Obviously, the latter version would have been more useful, and I find it difficult to believe that a human being would have made such a mistake. Don't get me wrong - such instances are rare, but they do happen and are an indicator that not all links are generated manually. I don't know what they are using today (if anything), but as someone else pointed out, in the early days they used UseModWiki to ensure a high level of deep interlinking. We can argue that this was done to improve the UX, but the level of ambition that went into it signals that they also saw it as a strategic move (and they would have been right to assume that - 20 years ago, a highly interlinked site was likely the best bang for the buck in SEO when it came to how to prioritize your time and resources).


There are actual humans placing such links to the point that there is an explicit rule against doing that https://en.wikipedia.org/wiki/MOS:SEAOFBLUE


Nice! Didn't know about such a rule.

Maybe in legitimate cases, it'd already help if Wikipedia underlined links, so you can see if it's one or multiple links.



SEO changed dramatically over the last 20 years. Thankfully, we are today exactly at a point that you described (it all started with Panda in 2011). As you'll see below, getting there was not just a technological challenge, but also one of fixing misaligned incentives.

Prior to 2011, Google enjoyed a mutually beneficial relationship with content farms which splattered their pages with AdSense ads (and Google ranked them highly). Can you imagine how it must have sounded for the Panda engineers to pitch to Sergey and Larry that they wanted to replace all those highly monetized websites with Wikipedia?

Matt Cutts commented that "with Panda, Google took a big enough revenue hit via some partners that Google actually needed to disclose Panda as a material impact on an earnings call. But I believe it was the right decision to launch Panda, both for the long-term trust of our users and for a better ecosystem for publishers."

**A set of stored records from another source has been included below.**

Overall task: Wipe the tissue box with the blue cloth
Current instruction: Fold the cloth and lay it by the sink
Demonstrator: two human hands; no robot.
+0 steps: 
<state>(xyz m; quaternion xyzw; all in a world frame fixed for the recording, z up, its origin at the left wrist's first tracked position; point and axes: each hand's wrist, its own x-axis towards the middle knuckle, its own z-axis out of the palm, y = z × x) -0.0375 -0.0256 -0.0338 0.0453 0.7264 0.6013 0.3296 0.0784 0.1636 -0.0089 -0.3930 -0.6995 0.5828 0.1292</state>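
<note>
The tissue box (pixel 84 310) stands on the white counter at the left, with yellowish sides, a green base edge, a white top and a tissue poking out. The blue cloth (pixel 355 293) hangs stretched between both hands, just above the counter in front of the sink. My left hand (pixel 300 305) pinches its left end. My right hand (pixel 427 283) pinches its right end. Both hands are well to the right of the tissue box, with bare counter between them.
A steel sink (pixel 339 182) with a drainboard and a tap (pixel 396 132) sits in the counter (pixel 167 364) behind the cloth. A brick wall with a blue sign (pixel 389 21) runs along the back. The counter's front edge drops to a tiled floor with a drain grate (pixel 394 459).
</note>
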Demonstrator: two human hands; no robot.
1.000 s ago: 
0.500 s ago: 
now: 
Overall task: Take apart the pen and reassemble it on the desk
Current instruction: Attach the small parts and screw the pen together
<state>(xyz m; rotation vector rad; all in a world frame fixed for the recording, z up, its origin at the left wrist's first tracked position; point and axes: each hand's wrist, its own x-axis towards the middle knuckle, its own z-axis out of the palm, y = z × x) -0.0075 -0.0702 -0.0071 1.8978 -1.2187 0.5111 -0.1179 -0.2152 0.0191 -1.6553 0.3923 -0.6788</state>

For anyone wondering what Panda is: https://en.m.wikipedia.org/wiki/Google_Panda

“Google Panda is a major change to Google's search results ranking algorithm that was first released in February 2011. The change aimed to lower the rank of "low-quality sites" or "thin sites", in particular "content farms", and return higher-quality sites near the top of the search results.”


Back in the early to mid 2000s, I learned web design/development by volunteering to create websites for charities/NGOs. In the process, I

* ensured that the code (HTML and CSS, only basic non-AJAX, JavaScript) was standards-compliant (at the time, XHTML [1] was “the big thing”)

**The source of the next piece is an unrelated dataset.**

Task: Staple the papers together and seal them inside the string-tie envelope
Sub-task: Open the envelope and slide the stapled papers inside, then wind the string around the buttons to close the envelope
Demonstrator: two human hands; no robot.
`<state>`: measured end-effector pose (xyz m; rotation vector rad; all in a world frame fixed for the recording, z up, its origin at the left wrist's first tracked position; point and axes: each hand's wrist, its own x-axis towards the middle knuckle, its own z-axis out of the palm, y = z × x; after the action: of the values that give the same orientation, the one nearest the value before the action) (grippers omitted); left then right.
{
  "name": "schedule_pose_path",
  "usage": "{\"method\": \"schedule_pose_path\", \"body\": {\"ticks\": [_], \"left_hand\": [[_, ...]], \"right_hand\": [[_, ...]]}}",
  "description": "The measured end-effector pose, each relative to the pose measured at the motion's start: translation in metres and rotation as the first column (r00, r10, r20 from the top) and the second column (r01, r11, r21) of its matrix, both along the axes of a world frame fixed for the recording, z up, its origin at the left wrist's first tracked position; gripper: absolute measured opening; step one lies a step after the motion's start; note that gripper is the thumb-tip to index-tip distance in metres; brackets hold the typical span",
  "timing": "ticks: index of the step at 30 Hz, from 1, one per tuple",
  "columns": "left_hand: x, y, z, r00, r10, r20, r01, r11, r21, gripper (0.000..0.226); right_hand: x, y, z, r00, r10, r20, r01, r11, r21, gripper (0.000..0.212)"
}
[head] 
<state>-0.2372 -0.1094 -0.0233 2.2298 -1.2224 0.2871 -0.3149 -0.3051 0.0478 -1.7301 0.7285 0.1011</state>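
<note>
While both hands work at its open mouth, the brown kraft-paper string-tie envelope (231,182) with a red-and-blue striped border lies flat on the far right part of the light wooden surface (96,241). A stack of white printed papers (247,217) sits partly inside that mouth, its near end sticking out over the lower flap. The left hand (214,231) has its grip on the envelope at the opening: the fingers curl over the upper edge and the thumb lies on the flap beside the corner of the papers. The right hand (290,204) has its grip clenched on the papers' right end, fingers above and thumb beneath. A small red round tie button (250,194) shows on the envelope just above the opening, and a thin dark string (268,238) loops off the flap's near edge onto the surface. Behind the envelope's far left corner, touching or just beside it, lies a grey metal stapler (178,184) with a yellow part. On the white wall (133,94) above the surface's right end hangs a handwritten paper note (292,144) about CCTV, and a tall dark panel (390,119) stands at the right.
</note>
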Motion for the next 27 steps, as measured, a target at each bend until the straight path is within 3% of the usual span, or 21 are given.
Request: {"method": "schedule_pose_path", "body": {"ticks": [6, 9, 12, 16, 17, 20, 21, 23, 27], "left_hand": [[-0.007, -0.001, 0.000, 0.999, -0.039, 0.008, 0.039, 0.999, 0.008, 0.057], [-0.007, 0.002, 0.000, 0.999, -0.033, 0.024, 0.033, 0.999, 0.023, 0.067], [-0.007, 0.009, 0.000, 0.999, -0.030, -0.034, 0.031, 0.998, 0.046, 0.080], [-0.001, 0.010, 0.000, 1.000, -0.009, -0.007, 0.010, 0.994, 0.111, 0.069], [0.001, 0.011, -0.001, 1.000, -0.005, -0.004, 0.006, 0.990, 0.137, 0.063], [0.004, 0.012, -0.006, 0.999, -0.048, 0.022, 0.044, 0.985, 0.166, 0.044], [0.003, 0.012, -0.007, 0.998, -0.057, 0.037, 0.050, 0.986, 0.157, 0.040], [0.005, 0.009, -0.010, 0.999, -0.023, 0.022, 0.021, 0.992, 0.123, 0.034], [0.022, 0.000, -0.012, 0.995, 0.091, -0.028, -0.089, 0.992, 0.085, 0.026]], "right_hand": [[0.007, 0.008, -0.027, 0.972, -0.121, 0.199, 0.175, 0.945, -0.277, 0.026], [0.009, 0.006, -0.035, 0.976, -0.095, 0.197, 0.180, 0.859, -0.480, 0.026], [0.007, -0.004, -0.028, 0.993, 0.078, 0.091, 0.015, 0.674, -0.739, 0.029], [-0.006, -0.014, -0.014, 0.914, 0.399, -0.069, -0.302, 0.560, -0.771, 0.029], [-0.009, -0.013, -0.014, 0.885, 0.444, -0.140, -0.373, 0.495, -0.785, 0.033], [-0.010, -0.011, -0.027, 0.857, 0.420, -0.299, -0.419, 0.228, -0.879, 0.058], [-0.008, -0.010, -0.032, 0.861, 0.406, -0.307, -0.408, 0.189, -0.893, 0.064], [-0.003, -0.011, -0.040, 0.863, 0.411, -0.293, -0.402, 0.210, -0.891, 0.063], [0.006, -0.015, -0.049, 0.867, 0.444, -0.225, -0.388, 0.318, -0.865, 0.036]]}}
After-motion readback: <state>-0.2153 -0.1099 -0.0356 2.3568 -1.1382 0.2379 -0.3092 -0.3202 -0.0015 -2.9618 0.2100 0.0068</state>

* implemented basic usability guidelines as advocated by Jakob Nielsen [2] in his Alertbox newsletter and

* followed Mark Pilgrim’s suggestions in his Dive Into Accessibility

Carrying out the above and simply focussing on quality content was enough to rank highly in Google’s search engine results and I never had the need nor inclination to do any research into SEO. Back then the mantra in the web development books was that “content is king” – and Google reflected this philosophy. Sadly, the Web has changed a lot in the intervening years.

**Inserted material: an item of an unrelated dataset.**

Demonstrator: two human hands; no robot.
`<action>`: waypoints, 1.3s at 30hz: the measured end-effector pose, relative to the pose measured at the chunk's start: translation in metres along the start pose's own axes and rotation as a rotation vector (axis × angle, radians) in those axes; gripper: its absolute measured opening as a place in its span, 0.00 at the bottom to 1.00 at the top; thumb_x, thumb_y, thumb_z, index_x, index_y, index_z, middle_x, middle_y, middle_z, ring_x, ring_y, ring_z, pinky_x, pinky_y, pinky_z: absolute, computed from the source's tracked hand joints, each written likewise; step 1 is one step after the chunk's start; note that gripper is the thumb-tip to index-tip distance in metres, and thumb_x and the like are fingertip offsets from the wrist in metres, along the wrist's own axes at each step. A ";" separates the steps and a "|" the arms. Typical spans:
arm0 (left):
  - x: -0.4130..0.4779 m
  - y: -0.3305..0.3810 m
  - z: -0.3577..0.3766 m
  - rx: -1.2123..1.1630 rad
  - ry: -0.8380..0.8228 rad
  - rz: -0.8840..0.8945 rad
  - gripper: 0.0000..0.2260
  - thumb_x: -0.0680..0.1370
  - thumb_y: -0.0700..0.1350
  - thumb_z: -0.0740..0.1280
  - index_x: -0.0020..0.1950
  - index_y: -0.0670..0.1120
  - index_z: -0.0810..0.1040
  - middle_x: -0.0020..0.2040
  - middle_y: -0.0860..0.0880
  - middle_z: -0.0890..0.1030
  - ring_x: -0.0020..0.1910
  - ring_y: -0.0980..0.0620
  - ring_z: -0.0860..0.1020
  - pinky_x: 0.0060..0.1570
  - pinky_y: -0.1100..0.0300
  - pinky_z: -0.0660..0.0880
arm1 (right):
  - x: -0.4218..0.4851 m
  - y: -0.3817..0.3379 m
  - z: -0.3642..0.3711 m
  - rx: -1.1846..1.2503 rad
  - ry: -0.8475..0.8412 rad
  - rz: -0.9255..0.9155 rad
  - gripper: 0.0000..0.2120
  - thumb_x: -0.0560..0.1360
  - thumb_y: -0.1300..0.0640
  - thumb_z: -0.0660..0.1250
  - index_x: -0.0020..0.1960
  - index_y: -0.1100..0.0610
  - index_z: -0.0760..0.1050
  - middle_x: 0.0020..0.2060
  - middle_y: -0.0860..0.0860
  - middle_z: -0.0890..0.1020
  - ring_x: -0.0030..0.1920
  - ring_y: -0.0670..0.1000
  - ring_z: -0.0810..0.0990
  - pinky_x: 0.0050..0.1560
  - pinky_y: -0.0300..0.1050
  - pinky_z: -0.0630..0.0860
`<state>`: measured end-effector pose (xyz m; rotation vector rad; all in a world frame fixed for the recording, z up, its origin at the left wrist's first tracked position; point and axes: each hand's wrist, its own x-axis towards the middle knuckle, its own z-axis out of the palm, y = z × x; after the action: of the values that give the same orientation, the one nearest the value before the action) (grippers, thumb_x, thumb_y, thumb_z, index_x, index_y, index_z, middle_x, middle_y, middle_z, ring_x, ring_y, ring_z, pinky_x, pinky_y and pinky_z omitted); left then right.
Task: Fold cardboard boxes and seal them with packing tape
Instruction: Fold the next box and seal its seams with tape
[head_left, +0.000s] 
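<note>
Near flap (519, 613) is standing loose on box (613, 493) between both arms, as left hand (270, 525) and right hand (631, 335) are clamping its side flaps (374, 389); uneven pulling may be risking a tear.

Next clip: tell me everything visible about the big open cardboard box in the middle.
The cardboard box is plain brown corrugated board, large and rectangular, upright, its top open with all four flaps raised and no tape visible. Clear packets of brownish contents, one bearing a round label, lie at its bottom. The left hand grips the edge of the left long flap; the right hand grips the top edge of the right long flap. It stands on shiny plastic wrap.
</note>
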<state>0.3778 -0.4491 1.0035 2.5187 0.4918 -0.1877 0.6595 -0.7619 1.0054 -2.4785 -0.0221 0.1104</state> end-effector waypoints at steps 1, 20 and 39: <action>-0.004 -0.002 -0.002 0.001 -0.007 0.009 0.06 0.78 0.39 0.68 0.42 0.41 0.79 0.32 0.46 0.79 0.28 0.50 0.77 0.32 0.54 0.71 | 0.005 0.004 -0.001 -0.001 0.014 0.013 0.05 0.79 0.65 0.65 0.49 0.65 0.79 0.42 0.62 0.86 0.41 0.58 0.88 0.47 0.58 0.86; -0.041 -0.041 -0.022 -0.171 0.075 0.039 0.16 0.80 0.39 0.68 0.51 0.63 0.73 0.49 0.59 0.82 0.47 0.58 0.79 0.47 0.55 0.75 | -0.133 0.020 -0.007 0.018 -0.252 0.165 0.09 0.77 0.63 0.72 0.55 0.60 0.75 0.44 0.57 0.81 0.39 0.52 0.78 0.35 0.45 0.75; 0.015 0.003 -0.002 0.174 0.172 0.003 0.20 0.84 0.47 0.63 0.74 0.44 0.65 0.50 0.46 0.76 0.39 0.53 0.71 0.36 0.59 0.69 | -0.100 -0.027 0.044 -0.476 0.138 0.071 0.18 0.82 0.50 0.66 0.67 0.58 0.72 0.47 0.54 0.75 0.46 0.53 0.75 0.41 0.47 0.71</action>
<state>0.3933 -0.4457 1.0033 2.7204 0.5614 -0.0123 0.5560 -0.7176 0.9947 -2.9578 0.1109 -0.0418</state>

1. https://en.wikipedia.org/wiki/XHTML

2. https://en.wikipedia.org/wiki/Jakob_Nielsen_(usability_consu...

3. https://web.archive.org/web/20110927131211/http://diveintoac...


Yea, if SEO is to have a useful meaning, it really out to be "changes you make to improve search ranking holding quality fixed".


Equivalently, the challenge in running a search engine is to decrease the divergence between “what makes a website good” and “what makes us rank you higher”.